Given material:
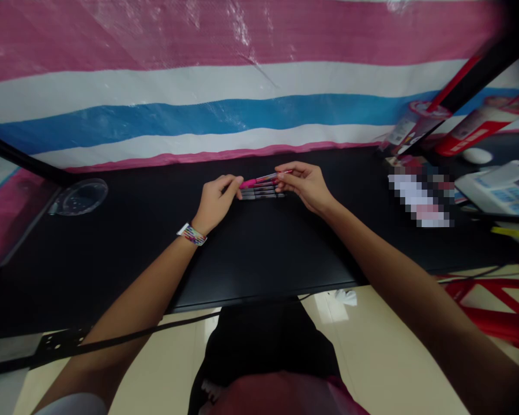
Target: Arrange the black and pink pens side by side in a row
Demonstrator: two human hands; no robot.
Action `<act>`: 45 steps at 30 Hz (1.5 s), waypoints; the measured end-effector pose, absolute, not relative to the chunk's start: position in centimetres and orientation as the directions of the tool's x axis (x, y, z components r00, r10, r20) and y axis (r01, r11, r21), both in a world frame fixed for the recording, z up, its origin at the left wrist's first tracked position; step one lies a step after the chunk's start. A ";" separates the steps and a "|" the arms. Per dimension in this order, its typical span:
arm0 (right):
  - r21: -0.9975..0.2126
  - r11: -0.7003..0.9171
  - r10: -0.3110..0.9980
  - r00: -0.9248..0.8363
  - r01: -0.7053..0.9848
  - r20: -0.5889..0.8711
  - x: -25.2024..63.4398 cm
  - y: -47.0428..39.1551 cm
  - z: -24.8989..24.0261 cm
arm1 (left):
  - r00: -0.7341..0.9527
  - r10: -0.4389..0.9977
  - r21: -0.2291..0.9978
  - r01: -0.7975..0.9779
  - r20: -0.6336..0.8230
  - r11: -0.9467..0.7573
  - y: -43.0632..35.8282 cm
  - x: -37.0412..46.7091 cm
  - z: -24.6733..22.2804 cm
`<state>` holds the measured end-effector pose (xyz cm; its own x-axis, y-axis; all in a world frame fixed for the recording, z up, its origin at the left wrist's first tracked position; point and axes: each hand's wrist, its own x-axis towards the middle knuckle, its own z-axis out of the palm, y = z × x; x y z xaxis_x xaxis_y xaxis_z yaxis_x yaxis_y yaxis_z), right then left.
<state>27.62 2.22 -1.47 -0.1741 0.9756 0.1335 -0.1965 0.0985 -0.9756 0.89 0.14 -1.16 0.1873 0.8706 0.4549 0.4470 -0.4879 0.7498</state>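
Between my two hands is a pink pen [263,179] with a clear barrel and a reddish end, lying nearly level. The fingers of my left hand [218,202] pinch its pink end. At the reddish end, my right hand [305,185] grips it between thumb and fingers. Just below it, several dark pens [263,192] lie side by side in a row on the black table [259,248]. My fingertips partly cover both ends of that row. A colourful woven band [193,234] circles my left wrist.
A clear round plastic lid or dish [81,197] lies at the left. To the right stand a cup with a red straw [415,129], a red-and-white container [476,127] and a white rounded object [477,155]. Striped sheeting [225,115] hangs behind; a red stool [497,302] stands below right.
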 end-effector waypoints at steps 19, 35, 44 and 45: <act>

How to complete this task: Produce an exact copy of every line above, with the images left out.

Solution to the exercise:
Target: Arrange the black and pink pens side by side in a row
Demonstrator: two human hands; no robot.
Action `<act>`: 45 steps at 30 Hz (1.5 s), waypoints; the measured end-effector pose, absolute, not relative to the chunk's start: position in centimetres and orientation as the directions of the tool's x axis (x, y, z components r00, r10, r20) and y axis (r01, r11, r21), both in a world frame fixed for the recording, z up, its origin at the left wrist's first tracked position; step one lies a step after the chunk's start. A ";" separates the steps and a "|" the arms. Per dimension in this order, its typical span:
arm0 (right):
  - r21: -0.9975..0.2126
  - r11: -0.7003..0.9171
  - r10: -0.3110..0.9980
  - r00: -0.9248..0.8363
  - r01: -0.7053..0.9848
  - r20: -0.5889..0.8711
  - x: -25.2024..63.4398 cm
  - y: -47.0428..39.1551 cm
  - z: -24.8989..24.0261 cm
arm1 (left):
  - r00: -0.7341..0.9527
  - r10: -0.4389..0.9977
  - r21: -0.2291..0.9978
  - r01: -0.7975..0.9779
  - r20: -0.6336..0.8230
  - r11: -0.9467..0.7573
  - y: -43.0632..35.8282 cm
  - x: -37.0412..46.7091 cm
  - z: -24.6733..22.2804 cm
`<state>` holds the measured end-effector pose (xyz cm; its own x-axis, y-axis; all in a world frame fixed for the recording, z up, its origin at the left wrist's first tracked position; point and axes: each hand's wrist, its own x-axis towards the middle knuckle, its own z-axis out of the palm, y = z × x; x y z xaxis_x xaxis_y xaxis_z yaxis_x yaxis_y yaxis_z), right then left.
<state>27.62 2.22 -1.47 -0.1741 0.9756 0.1335 -0.1965 0.0985 -0.9756 0.89 0.14 -1.16 0.1873 0.8706 0.4549 0.4470 -0.4879 0.7498</state>
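Between my two hands is a pink pen [263,179] with a clear barrel and a reddish end, lying nearly level. The fingers of my left hand [218,202] pinch its pink end. At the reddish end, my right hand [305,185] grips it between thumb and fingers. Just below it, several dark pens [263,192] lie side by side in a row on the black table [259,248]. My fingertips partly cover both ends of that row. A colourful woven band [193,234] circles my left wrist.
A clear round plastic lid or dish [81,197] lies at the left. To the right stand a cup with a red straw [415,129], a red-and-white container [476,127] and a white rounded object [477,155]. Striped sheeting [225,115] hangs behind; a red stool [497,302] stands below right.
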 end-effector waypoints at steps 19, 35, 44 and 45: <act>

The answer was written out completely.